## Required work
Reproduce, exactly and in full, the records that follow, minus any pictures.
----- Supplied records
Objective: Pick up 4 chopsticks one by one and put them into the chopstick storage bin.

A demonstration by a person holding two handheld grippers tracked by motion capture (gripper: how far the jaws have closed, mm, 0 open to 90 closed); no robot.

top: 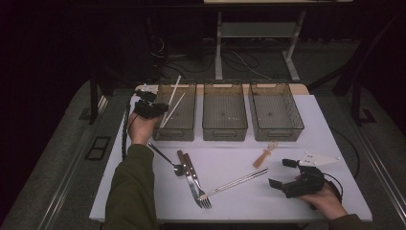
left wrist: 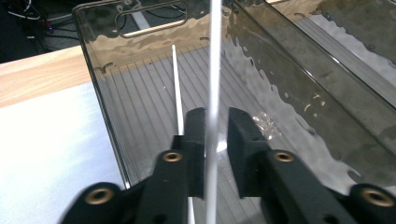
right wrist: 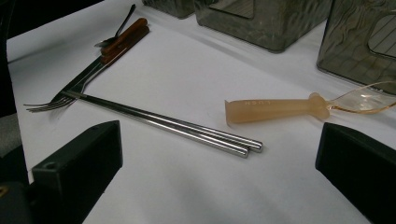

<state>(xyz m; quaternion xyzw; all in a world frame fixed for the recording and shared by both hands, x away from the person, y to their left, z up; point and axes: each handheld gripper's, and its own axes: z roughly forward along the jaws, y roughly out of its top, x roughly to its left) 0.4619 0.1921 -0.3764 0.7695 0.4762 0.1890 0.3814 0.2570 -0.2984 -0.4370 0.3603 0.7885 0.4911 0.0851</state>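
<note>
Left tool (top: pixel 152 109) sits at the near-left corner of the leftmost smoked transparent plastic bin (top: pixel 187 125). Its jaws stand narrowly apart around a thin white plastic chopstick (left wrist: pixel 214 84); whether the pads actually press on it I cannot tell, as the stick is motion-blurred in the left gripper view. The stick stands steeply over the bin. A second white chopstick (left wrist: pixel 177 93) lies inside, leaning toward the far wall.

Right tool (top: pixel 290 176) hovers wide open and empty over the white counter (top: pixel 287 201), pointed at the pair of steel chopsticks (right wrist: pixel 187 128).

Handling judgement: the white stick looks very light, stiff and smooth, so likely to pivot or slip in a loose pinch; a hold near mid-length should limit swing. The steel pair looks heavier, round and slick, prone to rolling apart; best taken across both, near the middle.

Hard to make out: the held stick's lower end is hidden behind the left jaws. The translucent amber plastic spoon (right wrist: pixel 299 108) has its bowl cut off at the frame edge. The brown-handled fork and knife (right wrist: pixel 93 65) overlap, with a dark spoon (top: pixel 165 158) beside them.
</note>
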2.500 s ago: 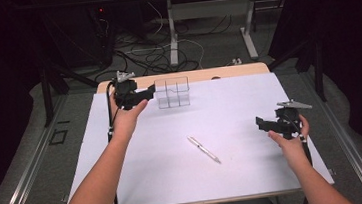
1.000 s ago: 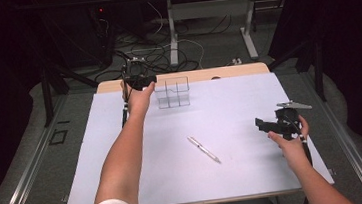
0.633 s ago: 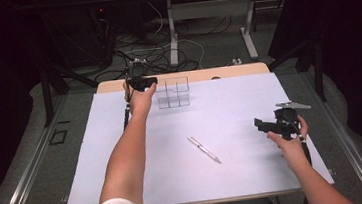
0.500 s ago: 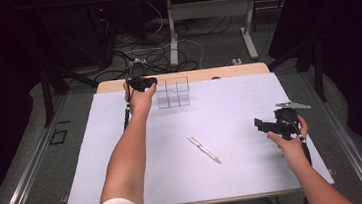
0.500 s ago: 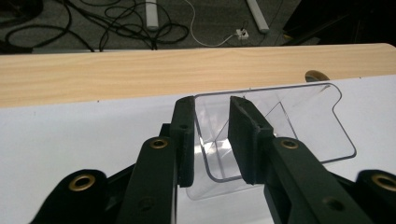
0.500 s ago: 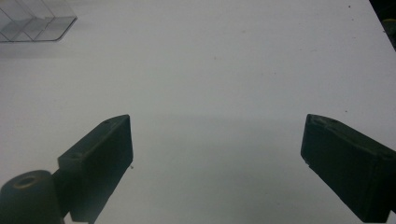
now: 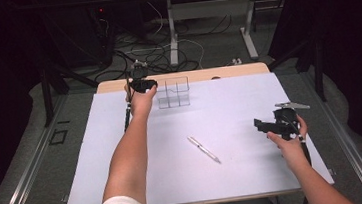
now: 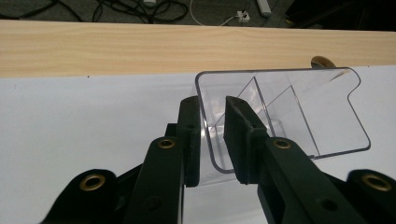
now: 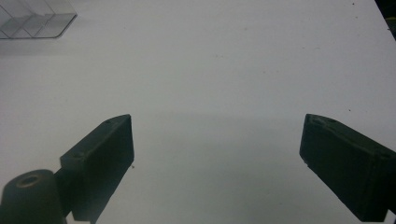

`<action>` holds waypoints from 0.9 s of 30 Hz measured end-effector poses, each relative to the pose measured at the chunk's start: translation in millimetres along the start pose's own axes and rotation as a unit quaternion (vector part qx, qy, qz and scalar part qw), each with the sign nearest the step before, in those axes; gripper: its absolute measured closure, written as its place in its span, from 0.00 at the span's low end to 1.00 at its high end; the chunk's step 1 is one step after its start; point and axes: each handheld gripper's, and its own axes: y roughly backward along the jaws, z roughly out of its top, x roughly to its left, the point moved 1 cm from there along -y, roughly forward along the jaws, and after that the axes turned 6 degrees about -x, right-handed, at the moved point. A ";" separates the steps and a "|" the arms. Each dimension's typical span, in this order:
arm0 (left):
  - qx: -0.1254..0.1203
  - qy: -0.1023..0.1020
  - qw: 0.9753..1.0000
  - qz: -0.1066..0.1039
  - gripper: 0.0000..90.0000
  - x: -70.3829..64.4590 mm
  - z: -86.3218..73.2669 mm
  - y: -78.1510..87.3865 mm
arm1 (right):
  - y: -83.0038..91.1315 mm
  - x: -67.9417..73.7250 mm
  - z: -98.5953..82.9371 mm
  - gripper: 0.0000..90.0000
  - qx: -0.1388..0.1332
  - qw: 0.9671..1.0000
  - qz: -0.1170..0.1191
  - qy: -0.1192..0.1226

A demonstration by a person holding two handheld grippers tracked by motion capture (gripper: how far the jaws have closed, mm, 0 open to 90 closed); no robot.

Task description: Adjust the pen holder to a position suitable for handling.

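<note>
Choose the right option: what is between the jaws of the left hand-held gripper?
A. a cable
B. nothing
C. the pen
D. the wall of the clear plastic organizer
D: in the left gripper view, the left hand-held gripper has one jaw on each side of the clear plastic organizer's near wall.

Left forearm extended far forward; left gripper jaws narrowed on the wall of the clear divided organizer. Right hand well right of that organizer, right gripper jaws spread wide, empty.
</note>
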 end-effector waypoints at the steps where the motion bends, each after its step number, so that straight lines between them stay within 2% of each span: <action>1: 0.004 0.001 1.000 0.002 0.87 -0.2 -0.4 -0.9 | -0.1 -0.1 0.0 0.11 -0.001 1.000 0.001 0.002; 7: 0.014 0.009 1.000 0.004 0.93 1.0 -0.9 -0.9 | -0.8 0.1 -0.3 0.11 0.002 1.000 -0.001 0.000; 9: 0.017 0.024 1.000 0.002 0.96 1.2 -0.8 -1.1 | -0.7 0.3 -0.3 0.12 0.002 1.000 0.000 0.001; 11: 0.018 0.029 0.999 0.007 0.96 0.5 -0.1 -1.0 | -0.5 0.4 -0.2 0.13 0.000 1.000 -0.001 0.001; 14: 0.015 0.027 0.999 0.018 0.97 -2.2 -0.2 -1.1 | -0.7 0.6 -0.2 0.13 0.000 1.000 -0.001 0.000; 21: 0.017 0.036 0.999 0.018 0.98 -1.9 -0.2 -0.7 | -0.8 0.1 -0.6 0.13 0.001 1.000 0.000 -0.003; 27: 0.013 0.033 0.999 0.032 0.98 -5.4 -0.5 -0.6 | -1.0 -1.2 -0.6 0.13 0.001 1.000 0.001 -0.002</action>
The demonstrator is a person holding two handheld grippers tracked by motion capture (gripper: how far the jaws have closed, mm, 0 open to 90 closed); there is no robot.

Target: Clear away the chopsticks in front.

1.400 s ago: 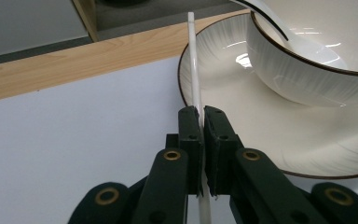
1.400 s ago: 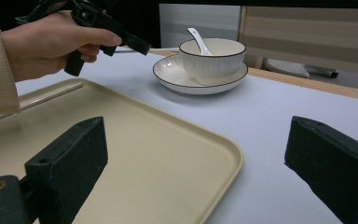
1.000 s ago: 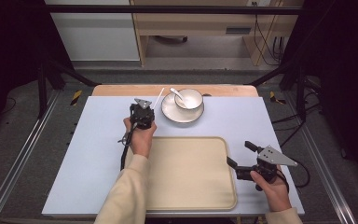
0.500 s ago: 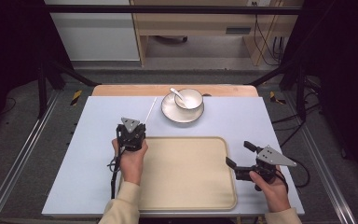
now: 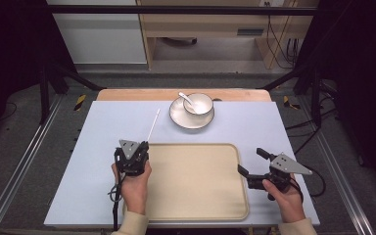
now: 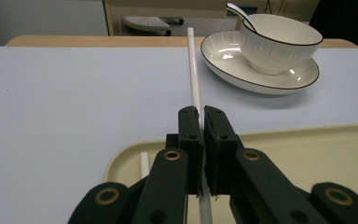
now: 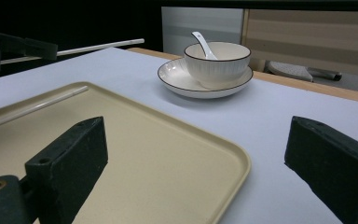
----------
## Expected answer
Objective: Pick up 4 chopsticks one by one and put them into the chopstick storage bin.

A demonstration by a person holding two handheld grippers tracked by motion capture (gripper: how far the jaws have closed, mm, 0 open to 90 closed); no robot.

top: 
left wrist: 
right wrist: 

<state>(xyz m; quaternion xyzw; all in a world frame fixed for the recording and shared by both hands, x away from the person, y to their left, z up; point and axes: each handheld gripper's, and its own axes: z roughly forward along the jaws, y roughly out of its top, x roughly to its left) 0.4619 0.1921 -0.3764 0.7695 0.4762 0.1890 0.3814 0.2570 -0.2984 -0.4370 0.3603 0.7885 0.4911 0.0851</state>
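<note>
Left tool (top: pixel 152 109) sits at the near-left corner of the leftmost smoked transparent plastic bin (top: pixel 187 125). Its jaws stand narrowly apart around a thin white plastic chopstick (left wrist: pixel 214 84); whether the pads actually press on it I cannot tell, as the stick is motion-blurred in the left gripper view. The stick stands steeply over the bin. A second white chopstick (left wrist: pixel 177 93) lies inside, leaning toward the far wall.

Right tool (top: pixel 290 176) hovers wide open and empty over the white counter (top: pixel 287 201), pointed at the pair of steel chopsticks (right wrist: pixel 187 128).

Handling judgement: the white stick looks very light, stiff and smooth, so likely to pivot or slip in a loose pinch; a hold near mid-length should limit swing. The steel pair looks heavier, round and slick, prone to rolling apart; best taken across both, near the middle.

Hard to make out: the held stick's lower end is hidden behind the left jaws. The translucent amber plastic spoon (right wrist: pixel 299 108) has its bowl cut off at the frame edge. The brown-handled fork and knife (right wrist: pixel 93 65) overlap, with a dark spoon (top: pixel 165 158) beside them.
</note>
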2.500 s ago: 
1.000 s ago: 
0.633 s ago: 
0.500 s ago: 
0.500 s ago: 
0.500 s ago: 
now: 
now: 
now: 

`<action>` holds waypoints from 0.9 s of 30 Hz measured end-effector poses, each relative to the pose measured at the chunk's start: translation in millimetres along the start pose's own axes and rotation as a unit quaternion (vector part qx, qy, qz and scalar part qw), each with the sign nearest the step before, in those axes; gripper: its absolute measured closure, written as its place in its span, from 0.00 at the span's low end to 1.00 at its high end; the chunk's step 1 is one step after its start; point and axes: each handheld gripper's, and its own axes: y roughly backward along the jaws, z roughly out of its top, x roughly to its left, the point moved 1 cm from there along -y, roughly forward along the jaws, and after that the axes turned 6 degrees about -x, right-handed, at the moved point. A ";" separates the steps and a "|" the arms. Each dimension's typical span, in this order:
arm0 (left):
  - qx: -0.1254..0.1203
  - qy: -0.1023..0.1020
  - qw: 0.9753..1.0000
  - qz: -0.1066..0.1039
  - gripper: 0.0000..90.0000
  - x: -70.3829..64.4590 mm
  - z: -86.3218..73.2669 mm
  - y: -78.1510..87.3865 mm
arm1 (right):
  - y: -83.0038..91.1315 mm
  - x: -67.9417..73.7250 mm
  - z: -98.5953..82.9371 mm
  - gripper: 0.0000..90.0000
  - qx: -0.1388..0.1332
  - qw: 0.9671..1.0000
  - qz: -0.1170..0.1191
  - qy: -0.1192..0.1226

A demonstration by a person holding two handheld grippers tracked by motion capture (gripper: how far the jaws have closed, mm, 0 open to 90 closed); no robot.

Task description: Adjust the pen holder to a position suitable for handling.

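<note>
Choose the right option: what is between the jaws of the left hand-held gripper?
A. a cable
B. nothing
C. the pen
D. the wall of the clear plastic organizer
D: in the left gripper view, the left hand-held gripper has one jaw on each side of the clear plastic organizer's near wall.

Left forearm extended far forward; left gripper jaws narrowed on the wall of the clear divided organizer. Right hand well right of that organizer, right gripper jaws spread wide, empty.
</note>
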 end-effector waypoints at the steps where the motion bends, each after its step number, so that straight lines between them stay within 2% of each span: <action>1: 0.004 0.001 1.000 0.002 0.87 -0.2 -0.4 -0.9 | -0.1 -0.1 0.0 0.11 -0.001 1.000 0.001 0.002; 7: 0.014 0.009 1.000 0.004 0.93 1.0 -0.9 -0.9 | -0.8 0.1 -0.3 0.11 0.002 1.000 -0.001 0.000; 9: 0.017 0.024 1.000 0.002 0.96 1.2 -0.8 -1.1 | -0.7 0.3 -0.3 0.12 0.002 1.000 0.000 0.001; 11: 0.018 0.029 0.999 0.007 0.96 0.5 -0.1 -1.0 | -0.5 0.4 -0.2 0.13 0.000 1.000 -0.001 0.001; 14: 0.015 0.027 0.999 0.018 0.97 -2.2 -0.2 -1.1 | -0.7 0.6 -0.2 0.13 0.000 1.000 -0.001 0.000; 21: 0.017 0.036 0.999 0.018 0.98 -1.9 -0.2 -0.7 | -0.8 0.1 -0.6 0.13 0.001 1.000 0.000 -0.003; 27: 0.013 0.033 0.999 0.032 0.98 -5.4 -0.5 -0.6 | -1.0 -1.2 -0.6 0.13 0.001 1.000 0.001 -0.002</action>
The demonstrator is a person holding two handheld grippers tracked by motion capture (gripper: how far the jaws have closed, mm, 0 open to 90 closed); there is no robot.

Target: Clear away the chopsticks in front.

1.400 s ago: 
1.400 s ago: 
1.000 s ago: 
0.500 s ago: 
now: 
now: 
now: 

That completes the output.